Applaudissement nourris.
Fierté de mon papa.
Larmes de ma maman.
Je brandis la Gambardella, que j´avais offerte à l´ASNL, au bout d´un match ou mon physique avait fait merveille, comme ma science des tacles. Plusieurs protèges tibias garderaient une marque indélébile de mes crampons , et certaines côtes se souviendront longtemps de leurs rencontre fortuite avec mes coudes.
Le gardien de Toulouse, lui, va se souvenir pendant plusieurs années de mon tir en dehors de la surface, qui a flirté avec l´équerre, à la 91° minutes de jeu.
Mon premier but.
Sûrement un des plus précieux que j´aurai jamais marqué de ma vie.
Toutes ses pensées se bousculaient dans ma tête alors que j´approchais du centre d´entraînement de Nantes.
Le président Rousselot était venu me chercher dans les douches, ou je commençait a ne plus tenir droit, à cause du trop de champagne. N´est pas gindailleur qui veux. Joe Bartim, entraîneur adjoint de Nantes, était venus voir si un bon petit jeune ne pouvait pas rejoindre les canaris. Toulalan n´allait pas faire de vieux os en Loire Atlantique, donc leur piorité était un bon mileu défensif, qu´ils pourraient former à la nantaise.

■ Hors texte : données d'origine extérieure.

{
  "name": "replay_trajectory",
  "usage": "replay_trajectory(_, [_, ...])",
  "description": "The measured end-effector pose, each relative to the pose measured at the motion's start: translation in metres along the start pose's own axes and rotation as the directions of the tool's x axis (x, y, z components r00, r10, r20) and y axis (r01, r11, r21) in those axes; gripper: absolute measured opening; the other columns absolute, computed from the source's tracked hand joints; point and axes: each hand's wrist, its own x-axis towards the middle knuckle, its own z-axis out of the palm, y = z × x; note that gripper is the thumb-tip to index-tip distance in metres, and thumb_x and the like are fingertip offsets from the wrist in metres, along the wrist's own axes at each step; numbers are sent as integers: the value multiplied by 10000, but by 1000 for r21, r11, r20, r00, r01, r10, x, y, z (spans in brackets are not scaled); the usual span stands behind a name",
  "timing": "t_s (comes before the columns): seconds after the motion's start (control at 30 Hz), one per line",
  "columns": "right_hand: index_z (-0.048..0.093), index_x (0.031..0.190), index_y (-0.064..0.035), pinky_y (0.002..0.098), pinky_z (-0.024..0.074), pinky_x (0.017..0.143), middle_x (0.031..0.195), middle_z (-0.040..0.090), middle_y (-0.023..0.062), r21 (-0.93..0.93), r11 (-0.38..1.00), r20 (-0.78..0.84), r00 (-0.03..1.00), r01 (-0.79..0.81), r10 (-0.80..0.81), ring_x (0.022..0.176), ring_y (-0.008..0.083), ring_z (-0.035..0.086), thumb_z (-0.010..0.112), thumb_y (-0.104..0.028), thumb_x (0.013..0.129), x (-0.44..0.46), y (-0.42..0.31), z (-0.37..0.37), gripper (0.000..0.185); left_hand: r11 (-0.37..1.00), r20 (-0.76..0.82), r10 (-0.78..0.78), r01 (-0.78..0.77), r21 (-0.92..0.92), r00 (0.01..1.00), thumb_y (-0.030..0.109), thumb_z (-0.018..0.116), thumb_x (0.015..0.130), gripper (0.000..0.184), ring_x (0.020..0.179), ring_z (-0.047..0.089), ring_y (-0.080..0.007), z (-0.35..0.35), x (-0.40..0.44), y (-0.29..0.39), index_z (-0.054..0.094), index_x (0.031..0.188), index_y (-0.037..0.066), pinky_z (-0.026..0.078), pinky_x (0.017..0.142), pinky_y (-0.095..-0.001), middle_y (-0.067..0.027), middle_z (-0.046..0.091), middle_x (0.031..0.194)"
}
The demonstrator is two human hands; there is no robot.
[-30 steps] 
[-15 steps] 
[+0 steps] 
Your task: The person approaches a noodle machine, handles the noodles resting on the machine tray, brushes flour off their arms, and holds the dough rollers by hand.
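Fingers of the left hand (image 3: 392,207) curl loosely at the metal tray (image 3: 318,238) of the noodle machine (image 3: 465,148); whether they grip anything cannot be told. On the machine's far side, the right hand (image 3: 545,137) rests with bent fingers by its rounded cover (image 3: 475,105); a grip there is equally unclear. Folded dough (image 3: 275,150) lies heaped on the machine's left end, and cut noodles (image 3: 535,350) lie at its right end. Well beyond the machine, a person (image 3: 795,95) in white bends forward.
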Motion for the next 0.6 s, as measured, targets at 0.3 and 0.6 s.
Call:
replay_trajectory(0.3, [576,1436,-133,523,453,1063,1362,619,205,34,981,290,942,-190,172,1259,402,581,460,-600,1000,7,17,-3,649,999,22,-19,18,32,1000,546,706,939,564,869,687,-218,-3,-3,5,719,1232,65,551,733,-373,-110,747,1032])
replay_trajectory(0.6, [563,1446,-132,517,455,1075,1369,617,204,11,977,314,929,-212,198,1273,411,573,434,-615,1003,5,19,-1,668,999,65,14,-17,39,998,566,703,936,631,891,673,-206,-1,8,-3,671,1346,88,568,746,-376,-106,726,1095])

J´avais vite réfléchi à la chance qu´il m´était donnée. Un tremplin comme Nantes ne se refuse pas. Même si le club a perdu de son lustre d´antan, ca reste une des meilleurs équipes au niveau formation.

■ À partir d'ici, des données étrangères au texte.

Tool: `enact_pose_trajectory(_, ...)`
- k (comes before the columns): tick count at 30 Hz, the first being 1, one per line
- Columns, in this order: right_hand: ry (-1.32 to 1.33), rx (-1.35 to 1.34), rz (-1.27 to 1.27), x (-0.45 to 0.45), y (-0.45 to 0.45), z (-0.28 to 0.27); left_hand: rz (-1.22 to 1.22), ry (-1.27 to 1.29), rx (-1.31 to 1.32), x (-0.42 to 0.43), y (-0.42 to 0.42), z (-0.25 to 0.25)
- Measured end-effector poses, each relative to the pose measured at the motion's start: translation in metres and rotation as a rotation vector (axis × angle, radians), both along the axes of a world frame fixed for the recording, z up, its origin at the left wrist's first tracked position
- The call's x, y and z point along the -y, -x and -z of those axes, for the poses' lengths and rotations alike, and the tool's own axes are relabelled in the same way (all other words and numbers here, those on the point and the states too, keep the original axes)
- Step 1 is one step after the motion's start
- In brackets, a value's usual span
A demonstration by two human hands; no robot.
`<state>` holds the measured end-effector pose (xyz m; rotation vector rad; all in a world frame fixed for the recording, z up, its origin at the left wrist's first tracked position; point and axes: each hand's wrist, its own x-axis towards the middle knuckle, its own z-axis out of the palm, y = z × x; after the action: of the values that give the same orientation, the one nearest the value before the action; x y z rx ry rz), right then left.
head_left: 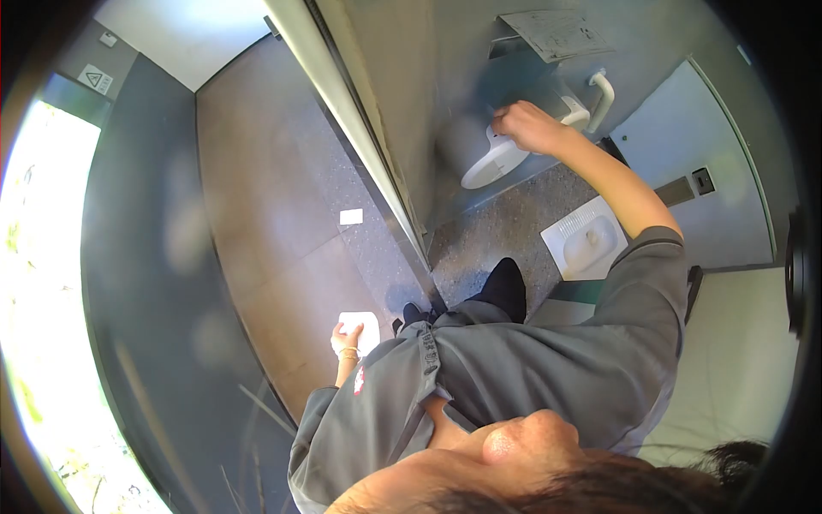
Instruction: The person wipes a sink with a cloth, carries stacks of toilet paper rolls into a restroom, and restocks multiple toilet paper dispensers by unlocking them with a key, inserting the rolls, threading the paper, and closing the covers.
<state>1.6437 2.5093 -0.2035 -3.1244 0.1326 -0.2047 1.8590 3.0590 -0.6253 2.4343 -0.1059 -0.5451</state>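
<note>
My left hand [346, 336], low beside my body, is closed on a white roll of paper [368, 331], its fingers across the near side. At the wall on the right, my right hand [533, 128] reaches out with curled fingers on a paper dispenser. The dispenser has a white part [497, 164] below the hand and a dark, see-through part [516, 79] above it. My fingertips are partly hidden, so their exact grip is unclear.
A squat toilet [587, 240] is set in the floor at right. A white grab bar [602, 101] and a paper notice [556, 34] are on the wall. A partition edge [360, 128] stands between my hands. A white piece [351, 217] lies on the floor.
</note>
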Motion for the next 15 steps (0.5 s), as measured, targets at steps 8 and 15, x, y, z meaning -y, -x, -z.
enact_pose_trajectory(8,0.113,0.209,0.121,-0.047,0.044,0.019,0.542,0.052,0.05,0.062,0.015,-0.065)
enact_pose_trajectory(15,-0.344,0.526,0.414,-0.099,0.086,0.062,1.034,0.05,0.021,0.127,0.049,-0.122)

C´est donc à regret que j´ai quitté ma Lorraine natale, direction l´opposé de la France. Je connaissait un peu Nantes pour avoir passé plusieurs étés à l´Ile d´Yeu, petit carré de terre de 9 kilomètres sur 3 , à 26 kilomètres de terres vendéenne. Nantes était le point d´arrivé du TGV, et je visitais petit à petit la ville en attendant le car.
J´allais toquer ans quelques instants.
Le premier tournant de ma carrière.
Une boule était ancrée dans mon ventre depuis que j´avais quitté Nancy.